Sarhat Ibrahimovna Rashidova (Russian: Сархат Ибрагимовна Рашидова, Azeri: Sərhət İbrahim qızı Rəşidova) (1875?, Zidyan (near Derbent), Dagestan, RussiaJanuary 16, 2007, Dagestanskiye Ogni, Dagestan, Russia) was an ethnic Azeri woman that lived in the Dagestan Republic, in Russia and who was said by some people to have been the oldest person in the world prior to her death. According to her passport issued by Dagestani authorities, she was 131 at the time of her death.

Sarhat Rashidova got attention from the Russian media when the local authorities were replacing her expired Soviet passport by a Russian one. The year of 1875 written as her date of birth was thought to have been a mistake until an investigation was carried out proving the original data accurate, according to those authorities.

Rashidova grew up an orphan. Her only husband who was already a widower when he married her died in the 1950s. Despite living in Russia, she only spoke her native Azeri. She never had any children of her own, but raised 5 children from her husband's first marriage. Rashidova spent most of her life in pise-walled house in a remote village of Zidyan, which was situated between the Caucasus mountains and the Caspian Sea and in 2007 had a total population of 10 families. She died while visiting her family in the neighbouring town of Dagestanskiye Ogni.

According to her friends and family, she never had diseases, nor complained of any pain, nor took ingested medicines. Her diet mainly included chicken, eggs and milk. A little before of her demise, her state of health was considered satisfactory, by her nurse, though her vision got worse. Rashidova worked until recently in a kolkhoz (agricultural co-operative), and alone managed to take care of four cows, as well as geese and chicken. On the week preceding her death the local authorities expressed intentions to have her included in the Guinness Book of World Records as the oldest living person.

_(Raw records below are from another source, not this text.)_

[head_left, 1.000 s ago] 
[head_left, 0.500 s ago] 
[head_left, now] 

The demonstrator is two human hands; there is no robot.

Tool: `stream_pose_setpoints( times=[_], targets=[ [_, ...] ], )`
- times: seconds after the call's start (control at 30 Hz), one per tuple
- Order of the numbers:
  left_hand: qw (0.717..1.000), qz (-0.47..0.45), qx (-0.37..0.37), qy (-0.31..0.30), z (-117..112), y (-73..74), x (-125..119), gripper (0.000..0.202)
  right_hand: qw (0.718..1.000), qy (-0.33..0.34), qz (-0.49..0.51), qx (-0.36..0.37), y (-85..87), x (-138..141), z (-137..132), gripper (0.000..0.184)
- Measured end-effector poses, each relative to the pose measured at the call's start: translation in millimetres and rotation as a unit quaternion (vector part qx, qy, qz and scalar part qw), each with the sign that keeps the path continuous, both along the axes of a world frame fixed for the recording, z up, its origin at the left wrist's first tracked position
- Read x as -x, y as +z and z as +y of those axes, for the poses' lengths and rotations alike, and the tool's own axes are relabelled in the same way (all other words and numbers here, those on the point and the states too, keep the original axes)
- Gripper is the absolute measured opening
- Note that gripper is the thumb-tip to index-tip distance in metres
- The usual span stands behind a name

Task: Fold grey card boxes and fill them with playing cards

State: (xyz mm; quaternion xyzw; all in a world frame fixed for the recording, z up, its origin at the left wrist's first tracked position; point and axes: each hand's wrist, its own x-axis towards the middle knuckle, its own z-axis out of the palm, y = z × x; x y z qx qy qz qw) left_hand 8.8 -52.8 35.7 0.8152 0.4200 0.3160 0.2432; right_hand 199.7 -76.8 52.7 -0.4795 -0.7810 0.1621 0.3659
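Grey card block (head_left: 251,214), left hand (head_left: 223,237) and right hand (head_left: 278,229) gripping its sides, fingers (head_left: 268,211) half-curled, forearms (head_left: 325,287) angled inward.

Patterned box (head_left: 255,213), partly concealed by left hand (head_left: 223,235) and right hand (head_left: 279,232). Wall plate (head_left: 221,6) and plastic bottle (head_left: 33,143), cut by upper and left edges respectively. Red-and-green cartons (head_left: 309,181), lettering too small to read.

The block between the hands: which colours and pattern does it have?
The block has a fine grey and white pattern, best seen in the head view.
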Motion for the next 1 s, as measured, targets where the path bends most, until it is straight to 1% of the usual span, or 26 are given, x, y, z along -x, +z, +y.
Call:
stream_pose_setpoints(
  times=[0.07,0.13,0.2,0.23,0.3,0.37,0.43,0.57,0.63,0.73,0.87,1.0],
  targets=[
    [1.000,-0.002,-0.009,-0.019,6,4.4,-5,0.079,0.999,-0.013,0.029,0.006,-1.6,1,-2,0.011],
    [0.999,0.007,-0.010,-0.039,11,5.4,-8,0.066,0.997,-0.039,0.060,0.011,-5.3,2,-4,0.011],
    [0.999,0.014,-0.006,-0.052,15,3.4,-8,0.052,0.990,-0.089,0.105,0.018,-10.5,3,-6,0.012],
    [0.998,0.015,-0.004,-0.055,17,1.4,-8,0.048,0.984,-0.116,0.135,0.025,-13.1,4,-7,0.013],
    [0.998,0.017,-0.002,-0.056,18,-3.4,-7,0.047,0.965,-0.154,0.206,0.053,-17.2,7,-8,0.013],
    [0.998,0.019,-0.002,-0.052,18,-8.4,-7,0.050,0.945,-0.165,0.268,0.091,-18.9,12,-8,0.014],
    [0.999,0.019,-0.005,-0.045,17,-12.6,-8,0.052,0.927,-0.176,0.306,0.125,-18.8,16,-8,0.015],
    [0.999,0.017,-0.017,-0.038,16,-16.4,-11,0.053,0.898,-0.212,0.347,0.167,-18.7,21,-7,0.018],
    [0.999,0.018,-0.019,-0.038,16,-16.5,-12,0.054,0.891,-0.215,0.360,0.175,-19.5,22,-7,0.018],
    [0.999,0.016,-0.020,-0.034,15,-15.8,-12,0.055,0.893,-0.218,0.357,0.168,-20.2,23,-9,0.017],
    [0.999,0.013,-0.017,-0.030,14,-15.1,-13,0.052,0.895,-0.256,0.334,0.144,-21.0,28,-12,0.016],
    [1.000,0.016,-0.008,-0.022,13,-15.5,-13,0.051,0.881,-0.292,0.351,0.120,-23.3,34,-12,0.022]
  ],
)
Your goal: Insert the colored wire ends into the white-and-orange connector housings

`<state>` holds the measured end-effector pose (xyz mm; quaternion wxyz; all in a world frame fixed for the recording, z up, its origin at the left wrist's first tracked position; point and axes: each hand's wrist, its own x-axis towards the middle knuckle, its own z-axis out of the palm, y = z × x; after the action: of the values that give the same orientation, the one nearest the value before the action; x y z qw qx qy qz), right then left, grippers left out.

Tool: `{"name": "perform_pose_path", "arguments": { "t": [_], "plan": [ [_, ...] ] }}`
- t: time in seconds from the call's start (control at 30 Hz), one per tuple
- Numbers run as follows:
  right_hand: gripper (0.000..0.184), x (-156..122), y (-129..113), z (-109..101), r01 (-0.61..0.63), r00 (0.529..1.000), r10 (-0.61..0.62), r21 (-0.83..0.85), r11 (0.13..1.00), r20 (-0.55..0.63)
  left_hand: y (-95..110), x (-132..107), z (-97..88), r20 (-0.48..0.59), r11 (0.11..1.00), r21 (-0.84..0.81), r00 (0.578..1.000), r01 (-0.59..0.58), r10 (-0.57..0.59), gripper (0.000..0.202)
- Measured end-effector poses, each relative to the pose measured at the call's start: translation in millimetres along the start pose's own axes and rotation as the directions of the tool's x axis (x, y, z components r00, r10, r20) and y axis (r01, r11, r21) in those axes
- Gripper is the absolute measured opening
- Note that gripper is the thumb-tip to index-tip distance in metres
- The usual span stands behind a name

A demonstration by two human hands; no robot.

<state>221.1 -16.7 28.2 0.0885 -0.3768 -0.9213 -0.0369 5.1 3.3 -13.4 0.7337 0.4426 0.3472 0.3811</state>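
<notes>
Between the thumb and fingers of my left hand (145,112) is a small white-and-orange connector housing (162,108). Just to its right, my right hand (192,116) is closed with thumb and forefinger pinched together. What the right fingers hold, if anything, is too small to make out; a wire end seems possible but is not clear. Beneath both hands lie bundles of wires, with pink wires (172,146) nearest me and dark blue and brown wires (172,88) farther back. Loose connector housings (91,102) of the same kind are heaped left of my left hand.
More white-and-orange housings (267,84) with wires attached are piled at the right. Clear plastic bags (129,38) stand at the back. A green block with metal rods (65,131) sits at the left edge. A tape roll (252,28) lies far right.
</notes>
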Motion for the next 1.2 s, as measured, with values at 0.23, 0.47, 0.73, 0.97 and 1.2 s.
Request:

Throughout her life, Sarhat Rashidova is believed to have lived through historical events like the death of tsar Alexander II of Russia in a terrorist attack; the rise of Alexander III and the murder of the last tsar of the Romanov Dynasty, Nicholas II, in 1917, and the end of the Soviet Union in 1991. She also witnessed the Bolshevik Revolution, the First and Second World Wars. In the 1940s she along with many other Dagestanis dug antitank trenches around Derbent and Makhachkala to prevent Nazi Germany's advance.

In January 2007, officially and according to confirmed sources, the oldest person in the world was the Puerto Rican Emiliano Mercado del Toro, 115 years old, and the oldest woman was the Canadian Julie Winnefred Bertrand, born one month after. Both died several days after Rashidova's death. The confirmed oldest person in the world ever since was the French Jeanne Calment, who lived until 122 years of age.

The Caucasus mountains are claimed to be the home of some of the oldest living people in the Earth due to geographical isolation and their millenarian habits, perfect antidotes against anxiety and stress, according to some specialists.[1]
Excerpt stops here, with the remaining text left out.